Task: Include in the output exactly the lines from the opening of the data through the line containing "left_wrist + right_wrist", and nothing more.
----
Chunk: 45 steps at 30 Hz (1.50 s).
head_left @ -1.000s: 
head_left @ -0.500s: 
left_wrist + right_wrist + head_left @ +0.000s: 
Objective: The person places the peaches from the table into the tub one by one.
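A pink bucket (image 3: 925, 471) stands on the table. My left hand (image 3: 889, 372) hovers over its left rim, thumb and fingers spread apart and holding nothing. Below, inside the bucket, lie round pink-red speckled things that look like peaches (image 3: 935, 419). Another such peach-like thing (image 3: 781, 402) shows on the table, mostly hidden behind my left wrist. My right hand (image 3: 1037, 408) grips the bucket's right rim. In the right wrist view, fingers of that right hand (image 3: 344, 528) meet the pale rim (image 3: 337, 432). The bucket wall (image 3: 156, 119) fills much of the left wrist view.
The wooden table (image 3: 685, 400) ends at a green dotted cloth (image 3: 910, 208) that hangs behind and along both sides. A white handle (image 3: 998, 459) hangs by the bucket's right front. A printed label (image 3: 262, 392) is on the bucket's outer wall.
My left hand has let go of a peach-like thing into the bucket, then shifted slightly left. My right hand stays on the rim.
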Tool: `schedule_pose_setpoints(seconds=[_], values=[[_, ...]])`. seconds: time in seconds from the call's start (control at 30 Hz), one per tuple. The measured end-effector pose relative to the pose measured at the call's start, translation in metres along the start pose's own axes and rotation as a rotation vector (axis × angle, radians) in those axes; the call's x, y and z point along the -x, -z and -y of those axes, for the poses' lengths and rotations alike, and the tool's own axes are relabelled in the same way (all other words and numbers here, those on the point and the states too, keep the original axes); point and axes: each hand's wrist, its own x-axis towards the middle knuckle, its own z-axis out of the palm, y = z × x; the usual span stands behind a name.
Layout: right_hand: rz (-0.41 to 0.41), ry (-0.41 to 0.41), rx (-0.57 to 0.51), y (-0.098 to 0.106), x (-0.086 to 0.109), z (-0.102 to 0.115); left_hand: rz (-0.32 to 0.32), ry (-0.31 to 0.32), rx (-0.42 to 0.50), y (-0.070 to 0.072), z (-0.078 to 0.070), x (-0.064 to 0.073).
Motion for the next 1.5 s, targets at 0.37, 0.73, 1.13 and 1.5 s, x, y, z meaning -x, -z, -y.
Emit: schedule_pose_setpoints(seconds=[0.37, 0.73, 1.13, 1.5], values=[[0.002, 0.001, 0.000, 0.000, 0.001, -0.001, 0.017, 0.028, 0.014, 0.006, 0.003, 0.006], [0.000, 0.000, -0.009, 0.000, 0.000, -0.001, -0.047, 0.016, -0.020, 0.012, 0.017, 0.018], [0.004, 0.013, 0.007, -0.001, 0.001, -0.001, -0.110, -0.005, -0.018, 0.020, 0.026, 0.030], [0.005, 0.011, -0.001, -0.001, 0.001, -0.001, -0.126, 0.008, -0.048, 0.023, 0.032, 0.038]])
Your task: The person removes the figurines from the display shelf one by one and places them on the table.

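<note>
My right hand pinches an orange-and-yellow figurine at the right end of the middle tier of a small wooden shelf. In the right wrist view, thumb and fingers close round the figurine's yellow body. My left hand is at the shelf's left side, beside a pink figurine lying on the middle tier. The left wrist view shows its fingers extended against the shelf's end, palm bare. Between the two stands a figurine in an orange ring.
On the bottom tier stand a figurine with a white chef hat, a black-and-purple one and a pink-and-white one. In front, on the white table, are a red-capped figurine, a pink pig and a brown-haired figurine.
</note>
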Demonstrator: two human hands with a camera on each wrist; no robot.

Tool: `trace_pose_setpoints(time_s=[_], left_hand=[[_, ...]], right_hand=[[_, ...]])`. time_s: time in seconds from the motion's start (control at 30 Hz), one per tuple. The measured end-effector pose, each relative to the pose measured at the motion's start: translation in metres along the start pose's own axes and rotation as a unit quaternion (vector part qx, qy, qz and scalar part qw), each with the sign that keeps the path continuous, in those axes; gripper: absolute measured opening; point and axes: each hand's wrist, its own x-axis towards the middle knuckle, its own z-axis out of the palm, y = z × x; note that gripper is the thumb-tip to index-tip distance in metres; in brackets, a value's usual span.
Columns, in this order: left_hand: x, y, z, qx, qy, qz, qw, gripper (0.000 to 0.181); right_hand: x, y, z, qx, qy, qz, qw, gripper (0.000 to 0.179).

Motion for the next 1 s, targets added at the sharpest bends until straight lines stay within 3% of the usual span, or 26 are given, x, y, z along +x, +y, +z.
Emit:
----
Solution to this task:
Chunk: 45 steps at 30 Hz (1.50 s).
head_left @ -1.000s: 
head_left @ -0.500s: 
left_wrist + right_wrist + head_left @ +0.000s: 

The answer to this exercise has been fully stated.